Holy Cross Church Organ

The organ at Holy Cross was built in 1912 by Cousans of Lincoln for the United Methodist Church on Silver Street in Lincoln. It enjoyed a fine open position with plenty of room for the open metal bass pipes to stand in the case. Unusually, the Great Clarinet was enclosed in its own tiny swell box which it retains to this day.

On the 27th March 1912, Mr.Arthur Meale visited Lincoln to give the opening recitals on the new instrument. It had 22 speaking stops, with a Great Organ ranging from a double open diapason, two unisons, principal and fifteenth; a Swell Organ up to three rank mixture, oboe and crowned by a tromba on 6" wind, together with 3 pedal stops 16 foot open, 16 foot metal and 8 foot metal.

The action was tubular-pneumatic and there were nine pistons and balanced pedals to the Swell and Great Clarinet.

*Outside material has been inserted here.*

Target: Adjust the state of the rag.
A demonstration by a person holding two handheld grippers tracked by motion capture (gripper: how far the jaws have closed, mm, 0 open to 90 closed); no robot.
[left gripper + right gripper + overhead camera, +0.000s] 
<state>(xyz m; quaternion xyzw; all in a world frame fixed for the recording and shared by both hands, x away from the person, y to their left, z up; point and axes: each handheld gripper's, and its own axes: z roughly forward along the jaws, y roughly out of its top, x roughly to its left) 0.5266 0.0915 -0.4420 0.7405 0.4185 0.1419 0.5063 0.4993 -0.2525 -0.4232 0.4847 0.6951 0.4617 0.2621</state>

The specification had been drawn up by Mr. J H Lister in collaboration with the builders. Included were a variety of beautifully contrasted quiet tonal colours including an 8-foot hohl flute, stopped diapason and 4-foot harmonic flute on the Great, and the Swell had a 4-foot flute and hohl flute in addition to the viol d' orchestre and voix celestes.

In all the organ cost £540, approx. £25 per speaking stop!

When the Silver Street church closed, the organ was rebuilt for the new church of the Holy Cross and opened by Dr. Slater, the cathedral organist, in September 1941.

The actions were electrified up to a large number of change-over machines, from which complex tubing runs stretch to the soundboards, unit chests and bass chests. A detached console was added.

Unfortunately, the organ had to be crammed into a small chamber on the north side of the chancel, behind arches laced with latticework. Because the Great Division was installed at the rear of the chamber behind rows of bass pipes, there exists an imbalance with the Swell Division. The Great Division is not as loud as the Swell, necessitating unusual coupling of Swell stops to bolster the deficiency. Otherwise the Great will be too soft for accompanying the congregation and the Swell too loud for accompanying the choir.

However, the excellent acoustic in the church also compensates for this problem and when working well the sound emanating from the instrument ranges from ethereal to magnificent!

The soundboards are in a terrible state through overheating and many of the drawstop sliders have either been locked in the On position or working very slowly. This is due to changes in temperature and humidity acting on splits in the soundboard tables.

For various reasons a major restoration has not been elected. Instead, it has been decided to remove pipes, lift upper boards, glue and secure the splits in tables; then to have sliders planed over and re-scored, and bearing surfaces re-graphited for ease of movement. This has been successfully done on the Fifteenth and Stopped Diapason of the Great Division by Julian Paul and Son and now needs to be extended with particular reference to the Swell organ. Fund-raising is on-going in hopes of stabilising the organ for the next decade to come.